In der aktuellen Image-Studie des Manager Magazins erobert sich der ZF-Konzern den zehnten Platz als eine der angesehensten Marken in Deutschland.

Was für ein Erfolg! In der renommierten Studie „Image Profile 2012“ des Manager Magazins schaffte es ZF, sich in der Gesamtwertung auf Rang 10 der 170 bedeutendsten in Deutschland tätigen Unternehmen aus zehn Branchen vorzuarbeiten. Hierzu zählen sowohl deutsche als auch internationale Konzerne wie Google oder Microsoft. Gegenüber der letzten Umfrage von vier Jahren rückte das Unternehmen um 44 Plätze nach vorn. Dieses Ergebnis belegt, dass der Zulieferkonzern über die Branchengrenzen hinweg in Deutschland ein extrem hohes Ansehen genießt. In seiner Kategorie „Industrie“ hat ZF in der Erhebung nur noch ein Unternehmen vor sich: die Robert Bosch GmbH. Zu den wichtigsten abgefragten Kriterien der Studie zählten Kundenorientierung, Innovationskraft, finanzielle Solidität, Managementqualität und nachhaltiges Wirtschaften.
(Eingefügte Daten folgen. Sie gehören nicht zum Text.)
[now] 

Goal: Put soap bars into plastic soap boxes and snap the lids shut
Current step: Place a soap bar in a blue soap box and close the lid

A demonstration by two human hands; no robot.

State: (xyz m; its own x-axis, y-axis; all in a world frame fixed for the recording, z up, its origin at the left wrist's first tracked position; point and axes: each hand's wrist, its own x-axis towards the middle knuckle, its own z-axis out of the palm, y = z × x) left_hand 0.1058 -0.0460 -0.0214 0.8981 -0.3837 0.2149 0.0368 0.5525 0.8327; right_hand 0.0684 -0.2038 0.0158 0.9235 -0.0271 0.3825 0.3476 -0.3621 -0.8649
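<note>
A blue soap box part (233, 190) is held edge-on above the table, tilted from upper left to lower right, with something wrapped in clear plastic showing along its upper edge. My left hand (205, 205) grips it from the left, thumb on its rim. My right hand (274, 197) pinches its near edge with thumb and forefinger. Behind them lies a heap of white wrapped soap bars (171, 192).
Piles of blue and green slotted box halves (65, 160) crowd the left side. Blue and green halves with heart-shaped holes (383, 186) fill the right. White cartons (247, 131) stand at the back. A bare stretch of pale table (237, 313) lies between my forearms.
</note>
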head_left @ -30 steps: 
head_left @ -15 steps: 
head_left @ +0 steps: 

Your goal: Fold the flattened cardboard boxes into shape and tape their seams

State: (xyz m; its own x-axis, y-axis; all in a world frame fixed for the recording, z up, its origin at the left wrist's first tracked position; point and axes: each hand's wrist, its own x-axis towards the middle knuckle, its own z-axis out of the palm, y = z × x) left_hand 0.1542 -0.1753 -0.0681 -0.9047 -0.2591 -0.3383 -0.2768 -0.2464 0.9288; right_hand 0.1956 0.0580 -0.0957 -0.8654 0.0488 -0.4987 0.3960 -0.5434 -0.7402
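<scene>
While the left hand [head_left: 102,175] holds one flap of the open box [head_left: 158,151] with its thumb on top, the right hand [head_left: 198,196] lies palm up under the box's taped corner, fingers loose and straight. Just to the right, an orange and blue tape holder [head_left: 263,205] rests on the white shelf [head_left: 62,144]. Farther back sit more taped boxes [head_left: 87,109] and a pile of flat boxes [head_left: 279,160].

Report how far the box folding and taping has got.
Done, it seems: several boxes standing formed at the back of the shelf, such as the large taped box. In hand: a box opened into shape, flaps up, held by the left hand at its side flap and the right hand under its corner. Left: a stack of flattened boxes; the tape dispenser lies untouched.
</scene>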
An der repräsentativen Erhebung, die bereits zum 16. Mal stattfand, beteiligten sich mehr als 4000 deutsche Führungskräfte der ersten und zweiten Managementebene.
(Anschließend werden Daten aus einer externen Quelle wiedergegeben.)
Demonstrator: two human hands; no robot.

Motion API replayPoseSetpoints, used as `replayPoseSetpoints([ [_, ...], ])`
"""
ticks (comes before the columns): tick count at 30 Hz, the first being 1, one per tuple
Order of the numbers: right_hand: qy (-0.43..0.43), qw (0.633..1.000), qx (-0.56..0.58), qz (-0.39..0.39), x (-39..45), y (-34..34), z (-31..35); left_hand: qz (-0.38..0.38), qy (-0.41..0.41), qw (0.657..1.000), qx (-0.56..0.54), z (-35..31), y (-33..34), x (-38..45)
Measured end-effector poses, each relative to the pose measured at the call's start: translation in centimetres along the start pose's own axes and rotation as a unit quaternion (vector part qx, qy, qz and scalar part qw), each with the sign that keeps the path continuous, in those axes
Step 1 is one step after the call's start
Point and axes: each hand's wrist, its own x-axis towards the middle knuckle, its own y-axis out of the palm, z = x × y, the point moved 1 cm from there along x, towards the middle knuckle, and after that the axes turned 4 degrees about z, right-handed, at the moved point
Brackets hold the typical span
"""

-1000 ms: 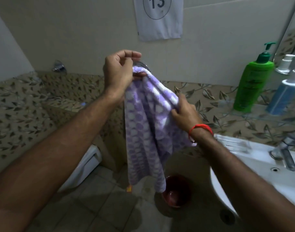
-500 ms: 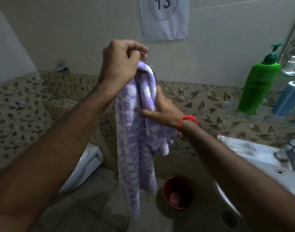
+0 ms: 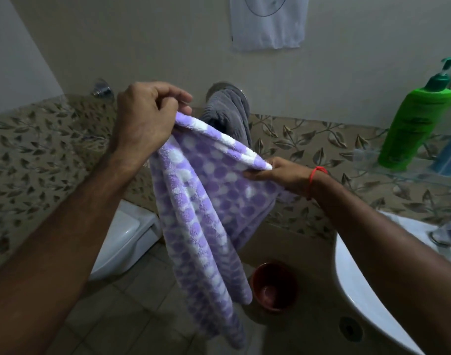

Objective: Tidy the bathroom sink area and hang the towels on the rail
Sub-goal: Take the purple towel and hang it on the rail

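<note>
Left hand (image 3: pixel 145 116): fingers curled, pinching the upper corner of the purple-and-white towel (image 3: pixel 206 201). From this grip the towel's top hem runs down and to the right to the right hand (image 3: pixel 278 172), which pinches the other end of the hem between thumb and fingers; a red thread (image 3: pixel 314 175) circles that wrist. The towel's long axis hangs downward below both hands, lower end trailing toward the floor, in loose folds. Just beyond the left hand's fingertips and above the hem, a grey towel (image 3: pixel 227 116) is draped over a wall-mounted rail fitting; the purple towel does not rest on it. Above the hands, a paper sheet (image 3: pixel 268 24) on the wall shows a partial circle; its writing is cut off and unreadable. Right of the right hand, a green pump bottle (image 3: pixel 416 124); label illegible. Below the right forearm, the white sink (image 3: pixel 355 285)
</note>
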Motion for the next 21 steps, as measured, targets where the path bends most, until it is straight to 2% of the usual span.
replayPoseSetpoints([
  [5,0.031,0.991,-0.009,0.130,-0.5,3.6,-1.2,0.034,-0.008,0.998,-0.044,-2.5,-1.0,-1.0],
  [8,0.012,0.984,-0.126,0.123,-0.1,5.8,-2.0,0.149,0.026,0.985,-0.086,-4.5,-1.5,-2.4],
  [10,-0.005,0.984,-0.124,0.130,-0.1,6.6,-2.1,0.215,0.041,0.970,-0.109,-4.8,-2.0,-3.6],
  [11,-0.019,0.985,-0.119,0.125,0.0,6.5,-2.4,0.220,0.039,0.968,-0.111,-4.5,-2.4,-3.9],
  [14,-0.085,0.993,-0.076,0.037,0.3,5.1,-3.2,0.183,-0.016,0.979,-0.085,-1.6,-4.1,-3.9],
  [17,-0.133,0.988,0.043,-0.061,0.6,2.4,-1.8,0.177,-0.089,0.980,-0.027,3.0,-4.7,-4.1],
  [21,-0.208,0.963,0.127,-0.115,0.5,0.9,4.4,0.210,-0.095,0.973,-0.018,8.6,-3.0,-6.2],
])
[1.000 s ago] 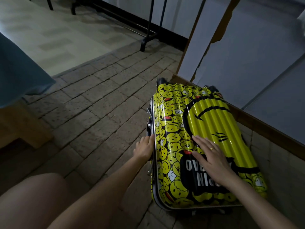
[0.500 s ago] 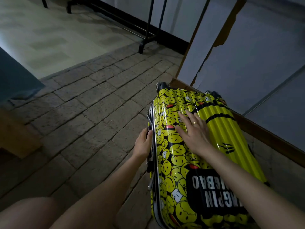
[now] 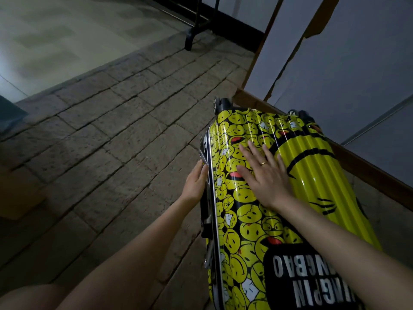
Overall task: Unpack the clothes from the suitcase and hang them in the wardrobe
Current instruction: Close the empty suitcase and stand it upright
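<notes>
Right hand (image 3: 266, 175): open, palm down, fingers spread flat on the ribbed top shell of the suitcase (image 3: 257, 220); a gold ring (image 3: 263, 163) shows on one finger. Left hand (image 3: 196, 183): fingers extended, not clenched, tips touching the suitcase's left side at the seam and metal trim; whether anything is pinched there cannot be told

Suitcase: hard-shell, yellow with smiley-face print and a black panel carrying white lettering. It lies flat on the floor (image 3: 111, 142), shut, wheels (image 3: 220, 104) at the far end. Its right side runs just beside a wooden base rail (image 3: 368, 173) under pale panels (image 3: 346, 74); little room on that side

Left of the suitcase the brick-pattern floor is open and unobstructed out to a paler tiled area (image 3: 55, 41) beyond. A black metal stand foot (image 3: 190, 41) sits on the bricks at the far edge, well apart from the suitcase. A wooden furniture corner (image 3: 13, 198) intrudes at the left border. The person's bare knee (image 3: 33, 296) occupies the lower left
</notes>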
„Das hervorragende Abschneiden bei dieser Imagebefragung ist ein Riesenerfolg für uns“, freut sich Vorstandsvorsitzender Hans-Georg Härter. „Dieses Ergebnis hilft uns in unserem Branchenumfeld. Schließlich haben starke und sympathische Marken nachweislich Wettbewerbsvorteile – auch bei der Suche nach Mitarbeitern.“

Im Gesamtranking der Studie „Imageprofile“ ist der ZF-Konzern in bester Gesellschaft: Mit Audi (Rang 1), BMW (Rang 2), Porsche (Rang 4), Volkswagen (Rang 7) und Daimler (Rang 9) befinden sich allein fünf hoch angesehene Automobilhersteller in den Top Ten. Weit abgeschlagen sind ZF-Wettbewerber wie Continental (Rang 75), Magna (Rang 82), ThyssenKrupp (Rang 94) oder Schaeffler (Rang 124).